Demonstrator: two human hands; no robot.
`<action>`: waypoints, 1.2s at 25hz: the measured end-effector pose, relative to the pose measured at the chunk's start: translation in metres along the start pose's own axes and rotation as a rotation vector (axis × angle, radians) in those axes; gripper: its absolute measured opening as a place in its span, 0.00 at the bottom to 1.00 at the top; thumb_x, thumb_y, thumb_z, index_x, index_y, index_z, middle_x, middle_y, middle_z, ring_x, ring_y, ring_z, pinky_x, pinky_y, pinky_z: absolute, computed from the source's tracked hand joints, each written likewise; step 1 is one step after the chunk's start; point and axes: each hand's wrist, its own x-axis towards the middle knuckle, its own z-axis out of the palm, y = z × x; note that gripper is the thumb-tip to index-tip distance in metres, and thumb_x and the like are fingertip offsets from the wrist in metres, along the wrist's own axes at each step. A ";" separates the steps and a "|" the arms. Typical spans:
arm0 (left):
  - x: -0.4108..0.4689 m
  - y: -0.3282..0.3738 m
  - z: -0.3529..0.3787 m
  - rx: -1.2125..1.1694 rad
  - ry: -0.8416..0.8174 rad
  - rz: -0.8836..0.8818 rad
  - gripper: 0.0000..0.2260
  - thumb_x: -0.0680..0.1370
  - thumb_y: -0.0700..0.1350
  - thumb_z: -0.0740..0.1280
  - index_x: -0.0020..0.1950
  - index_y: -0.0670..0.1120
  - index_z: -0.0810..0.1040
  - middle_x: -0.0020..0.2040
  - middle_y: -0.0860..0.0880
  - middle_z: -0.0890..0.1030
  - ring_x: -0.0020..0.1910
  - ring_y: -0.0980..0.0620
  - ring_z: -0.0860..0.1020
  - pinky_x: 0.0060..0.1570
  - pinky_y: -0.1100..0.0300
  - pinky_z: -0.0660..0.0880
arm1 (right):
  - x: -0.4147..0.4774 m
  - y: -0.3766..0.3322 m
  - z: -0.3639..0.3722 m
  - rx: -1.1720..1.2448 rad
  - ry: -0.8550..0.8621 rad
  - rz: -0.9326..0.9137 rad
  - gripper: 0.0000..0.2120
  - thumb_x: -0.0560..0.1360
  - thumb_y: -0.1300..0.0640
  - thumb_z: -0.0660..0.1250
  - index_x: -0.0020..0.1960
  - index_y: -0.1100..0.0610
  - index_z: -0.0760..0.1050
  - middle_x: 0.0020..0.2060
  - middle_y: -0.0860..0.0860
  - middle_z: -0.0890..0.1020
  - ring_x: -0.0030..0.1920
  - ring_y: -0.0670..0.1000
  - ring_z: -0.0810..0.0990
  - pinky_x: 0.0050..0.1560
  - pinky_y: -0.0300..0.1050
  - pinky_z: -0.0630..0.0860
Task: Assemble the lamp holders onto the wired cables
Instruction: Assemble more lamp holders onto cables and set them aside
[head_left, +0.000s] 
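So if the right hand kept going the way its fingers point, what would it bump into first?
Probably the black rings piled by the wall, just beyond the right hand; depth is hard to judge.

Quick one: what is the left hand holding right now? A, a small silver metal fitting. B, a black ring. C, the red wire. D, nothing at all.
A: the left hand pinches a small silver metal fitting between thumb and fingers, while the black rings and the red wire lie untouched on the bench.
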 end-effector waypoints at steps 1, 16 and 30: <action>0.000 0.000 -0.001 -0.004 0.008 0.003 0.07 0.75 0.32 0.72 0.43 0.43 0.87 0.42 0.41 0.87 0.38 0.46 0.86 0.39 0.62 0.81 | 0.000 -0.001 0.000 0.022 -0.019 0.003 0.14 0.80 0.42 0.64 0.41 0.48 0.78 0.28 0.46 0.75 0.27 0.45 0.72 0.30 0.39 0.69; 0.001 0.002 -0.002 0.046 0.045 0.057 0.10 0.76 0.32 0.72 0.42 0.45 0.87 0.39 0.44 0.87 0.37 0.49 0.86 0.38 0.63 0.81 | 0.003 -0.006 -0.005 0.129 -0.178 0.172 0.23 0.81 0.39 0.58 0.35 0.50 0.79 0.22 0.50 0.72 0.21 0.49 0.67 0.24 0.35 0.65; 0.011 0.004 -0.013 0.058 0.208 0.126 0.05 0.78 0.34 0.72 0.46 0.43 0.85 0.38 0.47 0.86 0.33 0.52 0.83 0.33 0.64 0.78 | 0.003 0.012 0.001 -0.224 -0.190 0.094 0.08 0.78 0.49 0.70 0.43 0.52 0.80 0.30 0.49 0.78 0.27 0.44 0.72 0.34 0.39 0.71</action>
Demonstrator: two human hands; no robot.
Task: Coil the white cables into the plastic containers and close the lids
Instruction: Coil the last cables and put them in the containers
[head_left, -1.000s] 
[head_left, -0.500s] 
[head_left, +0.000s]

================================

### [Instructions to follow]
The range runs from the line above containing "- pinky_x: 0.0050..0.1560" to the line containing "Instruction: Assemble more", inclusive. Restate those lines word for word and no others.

### [Written response]
  - pinky_x: 0.0050..0.1560
  - pinky_y: -0.0300..0.1050
  - pinky_z: -0.0630..0.0860
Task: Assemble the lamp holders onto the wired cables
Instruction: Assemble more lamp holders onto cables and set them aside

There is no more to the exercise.